# Activity
Present the following data again exactly as it is shown.
╭─ Data shown
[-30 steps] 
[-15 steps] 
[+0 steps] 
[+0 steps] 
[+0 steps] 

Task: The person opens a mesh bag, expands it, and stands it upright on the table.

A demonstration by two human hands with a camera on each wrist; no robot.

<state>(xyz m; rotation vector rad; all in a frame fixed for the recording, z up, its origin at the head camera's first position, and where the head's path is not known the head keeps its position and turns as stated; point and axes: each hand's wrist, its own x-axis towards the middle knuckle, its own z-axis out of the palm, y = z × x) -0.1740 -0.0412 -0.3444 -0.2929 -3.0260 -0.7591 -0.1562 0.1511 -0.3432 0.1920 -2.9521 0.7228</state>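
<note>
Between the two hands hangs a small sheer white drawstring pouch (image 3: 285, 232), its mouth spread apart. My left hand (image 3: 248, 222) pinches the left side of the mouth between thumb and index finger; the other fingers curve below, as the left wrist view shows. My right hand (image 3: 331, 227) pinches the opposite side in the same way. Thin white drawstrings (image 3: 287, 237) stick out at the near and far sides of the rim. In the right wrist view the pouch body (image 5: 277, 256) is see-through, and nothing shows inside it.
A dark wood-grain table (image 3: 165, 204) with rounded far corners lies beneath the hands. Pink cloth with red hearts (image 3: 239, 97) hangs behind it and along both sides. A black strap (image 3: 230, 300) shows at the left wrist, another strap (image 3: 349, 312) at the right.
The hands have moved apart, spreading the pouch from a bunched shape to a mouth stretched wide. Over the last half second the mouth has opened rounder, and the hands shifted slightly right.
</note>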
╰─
# Written solution
[-30 steps] 
[-15 steps] 
[+0 steps] 
[+0 steps] 
[+0 steps] 

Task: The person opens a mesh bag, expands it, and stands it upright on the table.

A demonstration by two human hands with a camera on each wrist; no robot.

<state>(xyz m; rotation vector rad; all in a frame fixed for the recording, z up, its origin at the head camera's first position, and where the head's path is not known the head keeps its position and turns as stated; point and axes: each hand's wrist, its own x-axis towards the middle knuckle, its own z-axis out of the palm, y = z × x) -0.1740 -0.0412 -0.3444 -0.2929 -3.0260 -0.7591 -0.1562 0.1511 -0.3432 0.1920 -2.9521 0.7228</state>
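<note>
Between the two hands hangs a small sheer white drawstring pouch (image 3: 285, 232), its mouth spread apart. My left hand (image 3: 248, 222) pinches the left side of the mouth between thumb and index finger; the other fingers curve below, as the left wrist view shows. My right hand (image 3: 331, 227) pinches the opposite side in the same way. Thin white drawstrings (image 3: 287, 237) stick out at the near and far sides of the rim. In the right wrist view the pouch body (image 5: 277, 256) is see-through, and nothing shows inside it.
A dark wood-grain table (image 3: 165, 204) with rounded far corners lies beneath the hands. Pink cloth with red hearts (image 3: 239, 97) hangs behind it and along both sides. A black strap (image 3: 230, 300) shows at the left wrist, another strap (image 3: 349, 312) at the right.
The hands have moved apart, spreading the pouch from a bunched shape to a mouth stretched wide. Over the last half second the mouth has opened rounder, and the hands shifted slightly right.
</note>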

Nothing else belongs in the answer.